#### WHAT YOU WILL DO
Return every line of the data below exactly, but do not include the images.

RAW DATA section start

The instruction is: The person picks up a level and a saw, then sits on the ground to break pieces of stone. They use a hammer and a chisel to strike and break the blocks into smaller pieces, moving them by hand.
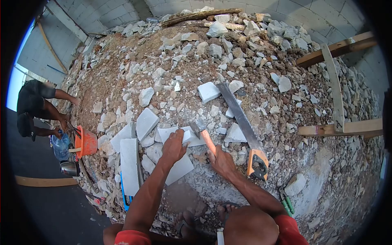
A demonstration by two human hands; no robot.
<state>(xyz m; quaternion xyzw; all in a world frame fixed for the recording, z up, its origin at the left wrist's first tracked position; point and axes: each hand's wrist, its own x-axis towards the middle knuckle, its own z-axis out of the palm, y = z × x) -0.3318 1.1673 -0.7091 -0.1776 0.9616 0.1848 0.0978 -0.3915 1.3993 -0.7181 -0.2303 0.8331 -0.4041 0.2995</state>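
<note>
Nearest to you, your sandalled feet [187, 220] were on the dusty ground, and pliers with green handles [287, 201] lay off to the right beside a pale rock [296, 185]. Your right hand [223, 162] was clenched around the orange handle of a hammer [208, 142], its dark metal head just beside a small white block chunk [186, 136]. Your left hand [174, 148] had its thumb and fingers closed on that chunk, over a flat white slab [166, 134]. Another light slab [179, 169] lay under your left forearm, and a long white rectangular block [130, 165] lay to its left, near a blue object [124, 192] partly hidden beneath it.

To the right of the hammer, a handsaw with an orange and black handle [245, 122] lay slanting away from you, its tip by a thick white block [208, 92]. Further off to the left, a person in dark clothes [36, 102] bent over near an orange bucket [87, 142]. Beyond all this, broken rock [216, 29] was heaped below a grey block wall [277, 11].
</note>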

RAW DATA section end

#### EXPECTED OUTPUT
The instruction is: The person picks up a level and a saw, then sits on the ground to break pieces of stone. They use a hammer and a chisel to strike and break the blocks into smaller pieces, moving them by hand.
A demonstration by two human hands; no robot.
<state>(xyz m; quaternion xyzw; all in a world frame fixed for the recording, z up, its origin at the left wrist's first tracked position; point and axes: each hand's wrist, its own x-axis towards the middle knuckle, its own z-axis out of the palm, y = z × x) -0.3318 1.1673 -0.7091 -0.1776 0.9616 0.1848 0.0978 -0.3915 1.3993 -0.7181 -0.2303 0.8331 -0.4041 0.2995</state>
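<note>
Nearest to you, your sandalled feet [187, 220] were on the dusty ground, and pliers with green handles [287, 201] lay off to the right beside a pale rock [296, 185]. Your right hand [223, 162] was clenched around the orange handle of a hammer [208, 142], its dark metal head just beside a small white block chunk [186, 136]. Your left hand [174, 148] had its thumb and fingers closed on that chunk, over a flat white slab [166, 134]. Another light slab [179, 169] lay under your left forearm, and a long white rectangular block [130, 165] lay to its left, near a blue object [124, 192] partly hidden beneath it.

To the right of the hammer, a handsaw with an orange and black handle [245, 122] lay slanting away from you, its tip by a thick white block [208, 92]. Further off to the left, a person in dark clothes [36, 102] bent over near an orange bucket [87, 142]. Beyond all this, broken rock [216, 29] was heaped below a grey block wall [277, 11].
</note>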

The output for this exercise is complete.